| Every nation has national myths: ideas which are clothed as gnomic statements, axiomic in their pithiness. The Germans have myth of the "Fatherland", the French of the "National Will". In America, the continuity of our nation is symbolized by the assertion that, since 1789, we have been governed by the same constitution.
It is true that the same piece of paper is involved - but if the "election" of 1789 were held today, it would scarcely be recognizable to Americans as a "Democratic election". Legislatures chose electors, who were then manipulated behind the scenes to prevent a tie between the candidates for president and vice president. Today we live under political parties, and the contest between parties is the balancing mechanism of government. Yet there is no mention of them in the constitution anywhere, even the founding political theory which the constitution rests on abhors them.

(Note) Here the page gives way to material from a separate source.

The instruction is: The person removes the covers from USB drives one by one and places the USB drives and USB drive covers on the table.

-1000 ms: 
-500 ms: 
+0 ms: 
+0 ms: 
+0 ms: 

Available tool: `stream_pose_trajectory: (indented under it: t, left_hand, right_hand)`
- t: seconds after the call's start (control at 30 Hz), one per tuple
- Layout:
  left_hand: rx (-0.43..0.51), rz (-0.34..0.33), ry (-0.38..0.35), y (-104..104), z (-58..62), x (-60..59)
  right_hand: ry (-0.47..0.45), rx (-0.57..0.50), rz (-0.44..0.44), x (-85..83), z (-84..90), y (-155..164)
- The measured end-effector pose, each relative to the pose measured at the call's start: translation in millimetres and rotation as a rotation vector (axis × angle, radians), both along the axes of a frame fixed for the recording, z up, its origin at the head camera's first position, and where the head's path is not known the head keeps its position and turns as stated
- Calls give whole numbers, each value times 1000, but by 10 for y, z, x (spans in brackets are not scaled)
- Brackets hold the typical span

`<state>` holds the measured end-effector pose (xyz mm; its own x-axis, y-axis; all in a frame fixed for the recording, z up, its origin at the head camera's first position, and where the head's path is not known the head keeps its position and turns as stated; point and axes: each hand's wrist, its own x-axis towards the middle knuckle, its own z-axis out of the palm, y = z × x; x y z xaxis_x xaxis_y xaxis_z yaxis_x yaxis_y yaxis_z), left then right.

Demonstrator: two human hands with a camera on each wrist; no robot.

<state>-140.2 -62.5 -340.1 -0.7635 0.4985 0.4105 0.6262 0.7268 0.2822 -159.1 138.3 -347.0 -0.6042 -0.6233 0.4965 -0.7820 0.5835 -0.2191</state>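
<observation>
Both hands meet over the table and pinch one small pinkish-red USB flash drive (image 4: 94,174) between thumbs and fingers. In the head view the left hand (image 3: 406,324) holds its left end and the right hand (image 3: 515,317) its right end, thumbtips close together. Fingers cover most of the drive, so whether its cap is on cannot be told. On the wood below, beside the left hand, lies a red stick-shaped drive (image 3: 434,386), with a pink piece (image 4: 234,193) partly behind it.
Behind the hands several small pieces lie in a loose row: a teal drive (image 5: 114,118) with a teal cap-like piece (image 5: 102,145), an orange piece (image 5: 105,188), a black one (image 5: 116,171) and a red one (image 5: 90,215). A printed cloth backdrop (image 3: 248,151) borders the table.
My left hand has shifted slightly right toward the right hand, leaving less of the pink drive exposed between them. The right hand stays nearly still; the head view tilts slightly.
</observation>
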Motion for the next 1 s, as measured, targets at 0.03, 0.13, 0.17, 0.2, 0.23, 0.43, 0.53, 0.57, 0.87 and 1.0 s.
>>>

Many of the fundamental mechanisms which balance power are not constitutional. For example, the sacred "cloture" rule, which effectively creates requirement for a 3/5 majority to pass contentious issues through the Senate - is nowhere enshrined in statute or constitution. The process of blue slips, the legislative offices, the workings of committees - all the product of agreement. It is also the product of agreement that presidential electors are no longer chosen by state legislatures. True, no state has done so in over a century and a quarter, and this makes our current system of general slate election "ancient usage and custom" rather than having the force of law
While most school children are taught that the difference between the United States of America's constitution and the British constitution is that theirs is unwritten, while ours is written - it simply is not true. Our constitution is both written and unwritten.
What is different is that our constitution's legitimacy rests in a written original, and all arguments appeal back to that written original. However, how we look at that original has changed drastically, in fact it has twice changed so radically that one must admit that what was before, and what was after, were two entirely different governments.